● ASSIGNED TASK
Your answer should consist only of the lines below from the one with "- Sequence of" through the one with "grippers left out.", copied exactly.

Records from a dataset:

--- START ---

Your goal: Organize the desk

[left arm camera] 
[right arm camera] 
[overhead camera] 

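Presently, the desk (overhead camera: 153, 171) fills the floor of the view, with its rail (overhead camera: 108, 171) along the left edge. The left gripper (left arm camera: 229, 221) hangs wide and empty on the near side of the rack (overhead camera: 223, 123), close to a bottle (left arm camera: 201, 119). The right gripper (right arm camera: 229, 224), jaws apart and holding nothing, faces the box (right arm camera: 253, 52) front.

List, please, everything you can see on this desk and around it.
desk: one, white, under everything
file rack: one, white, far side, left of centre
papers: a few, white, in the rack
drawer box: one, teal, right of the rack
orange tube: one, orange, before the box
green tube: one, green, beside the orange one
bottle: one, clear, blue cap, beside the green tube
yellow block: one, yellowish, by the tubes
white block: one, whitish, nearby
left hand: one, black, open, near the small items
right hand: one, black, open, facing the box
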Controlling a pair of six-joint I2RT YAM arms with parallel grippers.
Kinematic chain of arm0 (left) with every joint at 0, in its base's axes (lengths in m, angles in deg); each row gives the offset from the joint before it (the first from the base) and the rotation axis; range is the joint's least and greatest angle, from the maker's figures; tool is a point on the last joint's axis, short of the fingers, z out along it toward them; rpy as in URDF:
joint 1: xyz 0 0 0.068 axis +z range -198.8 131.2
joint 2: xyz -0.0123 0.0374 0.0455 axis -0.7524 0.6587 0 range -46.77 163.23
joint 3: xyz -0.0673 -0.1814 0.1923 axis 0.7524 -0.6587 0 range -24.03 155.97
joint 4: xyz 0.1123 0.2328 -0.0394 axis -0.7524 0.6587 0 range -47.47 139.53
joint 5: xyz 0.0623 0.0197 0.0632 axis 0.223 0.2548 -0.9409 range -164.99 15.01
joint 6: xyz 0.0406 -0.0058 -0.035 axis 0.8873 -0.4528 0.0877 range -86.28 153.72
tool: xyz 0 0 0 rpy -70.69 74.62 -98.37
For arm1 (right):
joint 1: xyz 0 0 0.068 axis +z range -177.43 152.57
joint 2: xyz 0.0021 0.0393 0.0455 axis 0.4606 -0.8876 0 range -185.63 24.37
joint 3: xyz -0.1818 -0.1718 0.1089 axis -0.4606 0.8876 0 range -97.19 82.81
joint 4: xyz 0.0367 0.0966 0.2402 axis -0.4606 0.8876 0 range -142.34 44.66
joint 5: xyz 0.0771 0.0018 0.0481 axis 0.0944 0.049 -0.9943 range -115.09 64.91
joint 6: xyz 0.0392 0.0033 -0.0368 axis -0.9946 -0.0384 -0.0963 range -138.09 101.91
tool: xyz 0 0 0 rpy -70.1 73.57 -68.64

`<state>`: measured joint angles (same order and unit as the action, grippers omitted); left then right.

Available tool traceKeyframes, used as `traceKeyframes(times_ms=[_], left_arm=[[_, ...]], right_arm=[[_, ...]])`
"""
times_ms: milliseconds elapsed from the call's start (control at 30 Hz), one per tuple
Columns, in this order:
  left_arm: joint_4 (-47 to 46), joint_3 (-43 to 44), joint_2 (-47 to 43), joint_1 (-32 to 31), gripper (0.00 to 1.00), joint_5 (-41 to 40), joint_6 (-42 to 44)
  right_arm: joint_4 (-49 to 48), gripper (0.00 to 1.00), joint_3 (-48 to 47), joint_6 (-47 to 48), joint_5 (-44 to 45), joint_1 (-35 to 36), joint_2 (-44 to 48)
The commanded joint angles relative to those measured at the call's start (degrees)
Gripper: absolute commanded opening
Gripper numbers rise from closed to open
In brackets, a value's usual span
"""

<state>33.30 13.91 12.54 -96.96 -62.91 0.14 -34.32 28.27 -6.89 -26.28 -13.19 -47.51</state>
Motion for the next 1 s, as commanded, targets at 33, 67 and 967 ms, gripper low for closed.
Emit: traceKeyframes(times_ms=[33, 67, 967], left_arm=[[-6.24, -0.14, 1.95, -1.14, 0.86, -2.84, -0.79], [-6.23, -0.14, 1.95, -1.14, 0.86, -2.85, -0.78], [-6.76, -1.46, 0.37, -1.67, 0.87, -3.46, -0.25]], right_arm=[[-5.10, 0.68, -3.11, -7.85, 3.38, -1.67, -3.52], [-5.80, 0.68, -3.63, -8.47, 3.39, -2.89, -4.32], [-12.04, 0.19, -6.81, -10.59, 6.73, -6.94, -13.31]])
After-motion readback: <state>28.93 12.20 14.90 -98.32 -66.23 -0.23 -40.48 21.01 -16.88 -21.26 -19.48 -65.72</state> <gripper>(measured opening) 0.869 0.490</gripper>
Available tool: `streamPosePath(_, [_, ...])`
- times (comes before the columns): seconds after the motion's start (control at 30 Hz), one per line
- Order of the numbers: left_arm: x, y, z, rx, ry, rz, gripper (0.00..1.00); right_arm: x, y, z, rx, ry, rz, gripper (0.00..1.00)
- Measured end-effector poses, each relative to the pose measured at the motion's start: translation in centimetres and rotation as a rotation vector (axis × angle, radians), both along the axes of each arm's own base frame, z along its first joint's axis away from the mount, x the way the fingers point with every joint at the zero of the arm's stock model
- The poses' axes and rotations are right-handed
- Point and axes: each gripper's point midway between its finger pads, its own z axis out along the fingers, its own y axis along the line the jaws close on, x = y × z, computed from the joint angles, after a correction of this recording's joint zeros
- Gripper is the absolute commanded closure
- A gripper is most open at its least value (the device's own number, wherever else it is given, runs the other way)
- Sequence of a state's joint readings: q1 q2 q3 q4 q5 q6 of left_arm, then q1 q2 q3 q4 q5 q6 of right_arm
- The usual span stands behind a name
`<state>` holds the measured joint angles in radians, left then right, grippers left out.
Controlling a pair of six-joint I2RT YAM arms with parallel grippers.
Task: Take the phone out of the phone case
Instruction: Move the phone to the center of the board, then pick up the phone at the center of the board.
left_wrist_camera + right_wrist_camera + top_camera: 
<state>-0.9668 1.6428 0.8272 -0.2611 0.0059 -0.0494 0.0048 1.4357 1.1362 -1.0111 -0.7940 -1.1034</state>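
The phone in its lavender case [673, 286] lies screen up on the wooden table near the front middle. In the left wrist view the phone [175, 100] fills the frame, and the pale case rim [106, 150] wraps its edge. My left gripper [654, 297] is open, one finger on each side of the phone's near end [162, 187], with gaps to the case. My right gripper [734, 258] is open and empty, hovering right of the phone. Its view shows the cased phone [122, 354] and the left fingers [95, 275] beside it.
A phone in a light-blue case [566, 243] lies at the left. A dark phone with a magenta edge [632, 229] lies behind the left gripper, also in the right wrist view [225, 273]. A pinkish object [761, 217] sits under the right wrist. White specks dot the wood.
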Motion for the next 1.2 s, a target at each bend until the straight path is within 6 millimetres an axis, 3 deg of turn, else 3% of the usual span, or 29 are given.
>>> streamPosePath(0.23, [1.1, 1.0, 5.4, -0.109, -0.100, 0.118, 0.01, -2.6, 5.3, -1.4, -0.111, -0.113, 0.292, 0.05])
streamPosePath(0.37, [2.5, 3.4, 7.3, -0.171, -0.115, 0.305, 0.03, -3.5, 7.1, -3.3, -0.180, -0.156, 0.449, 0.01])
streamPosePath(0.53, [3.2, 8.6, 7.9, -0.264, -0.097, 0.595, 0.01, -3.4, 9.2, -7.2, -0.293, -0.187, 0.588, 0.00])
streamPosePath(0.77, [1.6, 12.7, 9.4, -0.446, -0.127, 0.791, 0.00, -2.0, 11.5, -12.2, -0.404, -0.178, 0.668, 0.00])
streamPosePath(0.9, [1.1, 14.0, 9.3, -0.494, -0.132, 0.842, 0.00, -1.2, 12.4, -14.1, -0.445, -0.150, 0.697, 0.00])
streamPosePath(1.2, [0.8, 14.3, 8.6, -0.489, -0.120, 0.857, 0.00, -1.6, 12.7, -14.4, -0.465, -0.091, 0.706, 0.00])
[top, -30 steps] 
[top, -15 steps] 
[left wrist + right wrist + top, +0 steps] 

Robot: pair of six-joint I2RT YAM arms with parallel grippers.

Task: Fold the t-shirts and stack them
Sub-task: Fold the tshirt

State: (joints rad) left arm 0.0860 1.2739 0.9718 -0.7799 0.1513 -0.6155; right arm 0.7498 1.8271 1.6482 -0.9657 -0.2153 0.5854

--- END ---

● ANSWER FOR THIS EXERCISE
- Sequence of a state's joint readings: q1 q2 q3 q4 q5 q6 of left_arm, then q1 q2 q3 q4 q5 q6 of right_arm
- The usual span stands behind a name
`<state>` holds the measured joint angles in radians, left then right, grippers left out.

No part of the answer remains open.